PRIMA PARTE DELL'INTERVISTA DI V+ AL COACH PIÙ FAMOSO DEL MONDO
Nell'immaginazione collettiva, lei è semplicemente “il coach”. È una parola utilizzata spesso, ma che significato assume dal suo punto di vista? E cosa ha significato per lei nella sua vita e nella sua carriera?
È stato un soprannome dato a me, dagli amici, al liceo, perché allenavo già. Poi, è rimasto. Ovvio, mi sento sempre un coach, anche nei discorsi di team building, nelle consulenze, nelle lezioni di basket, ai camp di basket.
Chi è il “coach” nelle vendite e nel management? Qual ruolo gioca?
La mia descrizione di un coach è duplice: (a) è esigente ma, allo stesso tempo, (b) ispira fiducia nei suoi. Il lavoro del coach è, certamente, tecnico ma, sopra ogni altra cosa, un lavoro psicologico, motivazionale.
Ricorda alcuni episodi positivi da raccontarci su questo?
Ovvio, tutti mi chiedono, tuttora, della incredibile rimonta contro l’ARIS di Salonicca nel 1986-87, perdendo per -31 in Grecia, vincendo per +34 a Milano per passare il turno.

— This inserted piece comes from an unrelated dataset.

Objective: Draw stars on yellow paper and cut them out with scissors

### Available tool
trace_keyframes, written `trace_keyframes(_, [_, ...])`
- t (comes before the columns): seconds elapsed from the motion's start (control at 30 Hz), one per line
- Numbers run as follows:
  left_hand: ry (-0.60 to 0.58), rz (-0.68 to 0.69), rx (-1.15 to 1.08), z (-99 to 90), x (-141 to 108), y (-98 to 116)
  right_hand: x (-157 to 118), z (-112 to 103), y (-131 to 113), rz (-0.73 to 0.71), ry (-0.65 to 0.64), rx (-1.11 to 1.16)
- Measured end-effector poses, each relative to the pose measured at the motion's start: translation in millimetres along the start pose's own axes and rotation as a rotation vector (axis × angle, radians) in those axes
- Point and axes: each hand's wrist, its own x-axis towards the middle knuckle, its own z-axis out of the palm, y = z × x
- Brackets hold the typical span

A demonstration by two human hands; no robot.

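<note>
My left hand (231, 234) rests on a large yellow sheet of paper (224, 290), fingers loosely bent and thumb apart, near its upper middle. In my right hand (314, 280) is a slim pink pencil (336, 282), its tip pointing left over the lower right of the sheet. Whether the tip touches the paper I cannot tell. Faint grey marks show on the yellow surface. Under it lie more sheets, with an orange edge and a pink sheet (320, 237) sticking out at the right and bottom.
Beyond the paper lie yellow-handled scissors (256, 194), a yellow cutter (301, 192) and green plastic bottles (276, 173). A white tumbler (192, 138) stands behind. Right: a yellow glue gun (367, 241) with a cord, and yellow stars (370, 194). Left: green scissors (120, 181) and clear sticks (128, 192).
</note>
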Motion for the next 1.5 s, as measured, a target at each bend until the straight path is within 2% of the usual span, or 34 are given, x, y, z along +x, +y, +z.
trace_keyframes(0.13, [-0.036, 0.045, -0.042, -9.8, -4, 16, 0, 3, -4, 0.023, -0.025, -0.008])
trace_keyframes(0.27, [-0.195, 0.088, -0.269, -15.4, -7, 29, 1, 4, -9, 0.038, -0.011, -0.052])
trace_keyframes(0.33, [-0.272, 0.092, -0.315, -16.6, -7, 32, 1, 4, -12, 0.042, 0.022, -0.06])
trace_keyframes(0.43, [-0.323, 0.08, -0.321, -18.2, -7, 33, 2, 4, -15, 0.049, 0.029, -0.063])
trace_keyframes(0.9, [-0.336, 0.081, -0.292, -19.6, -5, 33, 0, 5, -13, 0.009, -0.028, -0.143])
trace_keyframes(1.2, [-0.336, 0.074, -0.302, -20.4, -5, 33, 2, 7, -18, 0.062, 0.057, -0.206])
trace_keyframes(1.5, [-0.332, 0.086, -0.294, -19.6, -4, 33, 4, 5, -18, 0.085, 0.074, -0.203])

Il mio lavoro era, in parte, tecnico, ma anche di farli lavorare duro (esigente), trasmettendo calma (fiducia) allo stesso tempo.
Perché oggi è così importante costruire un team solido? È più difficile o più facile rispetto al passato e perché?

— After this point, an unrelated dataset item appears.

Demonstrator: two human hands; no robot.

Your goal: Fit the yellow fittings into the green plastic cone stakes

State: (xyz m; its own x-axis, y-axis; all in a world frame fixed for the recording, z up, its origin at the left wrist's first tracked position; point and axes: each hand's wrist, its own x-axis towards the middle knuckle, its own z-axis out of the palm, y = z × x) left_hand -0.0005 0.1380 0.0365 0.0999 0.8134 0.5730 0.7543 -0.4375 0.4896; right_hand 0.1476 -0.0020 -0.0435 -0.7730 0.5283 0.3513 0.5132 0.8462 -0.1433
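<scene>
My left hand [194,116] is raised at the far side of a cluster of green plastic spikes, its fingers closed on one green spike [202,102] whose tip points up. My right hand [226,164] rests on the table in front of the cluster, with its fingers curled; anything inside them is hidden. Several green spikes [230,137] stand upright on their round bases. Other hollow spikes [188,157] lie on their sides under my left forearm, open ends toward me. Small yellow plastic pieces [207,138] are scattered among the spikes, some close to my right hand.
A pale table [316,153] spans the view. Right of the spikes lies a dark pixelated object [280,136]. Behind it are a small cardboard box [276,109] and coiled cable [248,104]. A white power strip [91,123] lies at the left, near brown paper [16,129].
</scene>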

Le aziende, le ditte, i business hanno capito che si può rendere molto di più come squadra che come singoli. Basta osservare i cinesi, sia in Asia che qui in Italia: da millenni loro sanno fare squadra e si vedono i risultati.
Perché è così importante parlare di team e team-building? È un argomento che non “va mai fuori moda”?

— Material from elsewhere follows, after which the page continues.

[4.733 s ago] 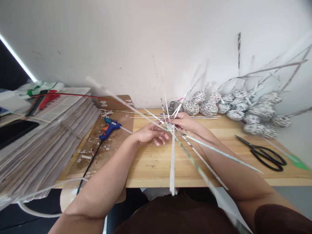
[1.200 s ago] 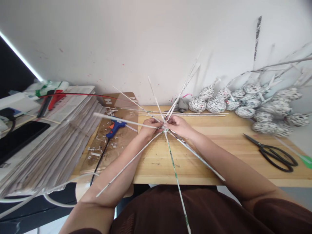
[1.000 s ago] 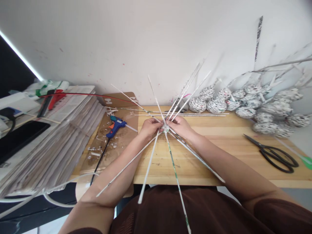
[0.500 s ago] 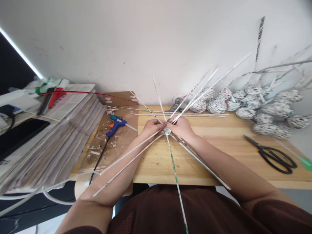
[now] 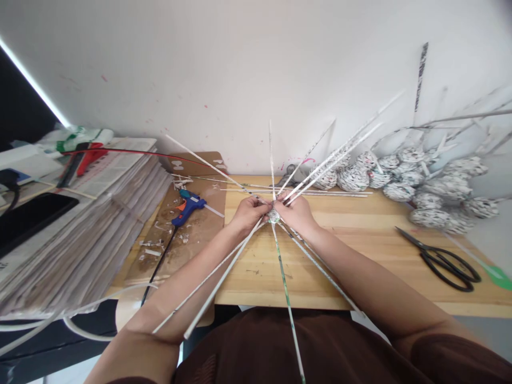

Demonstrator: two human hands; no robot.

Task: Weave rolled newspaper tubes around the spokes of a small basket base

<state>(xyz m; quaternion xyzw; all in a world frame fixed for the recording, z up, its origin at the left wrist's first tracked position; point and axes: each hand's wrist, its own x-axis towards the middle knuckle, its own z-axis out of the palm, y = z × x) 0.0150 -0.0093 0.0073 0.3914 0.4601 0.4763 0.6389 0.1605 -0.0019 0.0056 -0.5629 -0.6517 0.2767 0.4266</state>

Diciamo questo: la gente ama sentire un paragone fra lo sport e il lavoro. Riescono a identificarsi, a immedesimarsi nel discorso. Tutti noi, nel lavoro, usiamo termini sportivi. Vale anche in America, fra l’altro. Il paragone quadra e calza perfettamente. E la gente, con questo, ha in mano uno strumento (un esempio vero) che può applicare nel suo lavoro.
Qual è il nuovo trend oggi? Siamo disponibili a creare team? Ha qualche numero o statistica?
Non ho numeri recenti. Ma qualche anno fa ho sentito un discorso di un noto professore della Bocconi: Ha detto che il Paese in Europa dov’è più facile fare squadra è la Germania. Il più difficile: l’Italia. Penso, però, che questo forse valesse 20 anni fa. Oggi, l’Italia è super-disponibile a fare squadra. Anzi, ho più richieste ogni anno su questa linea.
I problemi nel business possono distruggere il gruppo aziendale: in che modo? E quali sono i segnali negativi che possono metterci in guardia?
I problemi nascono proprio quando la squadra si sfalda. Succede perché la gente si sente insicura, dopo una fusione, un cambio di AD, o qualsiasi altro tipo di situazione “nuova”. Anche un semplice trasferimento a un nuovo reparto o nuovo ufficio causa stress e incertezza. Questi sono i segnali che noto. Allora, bisogna ricompattare il gruppo.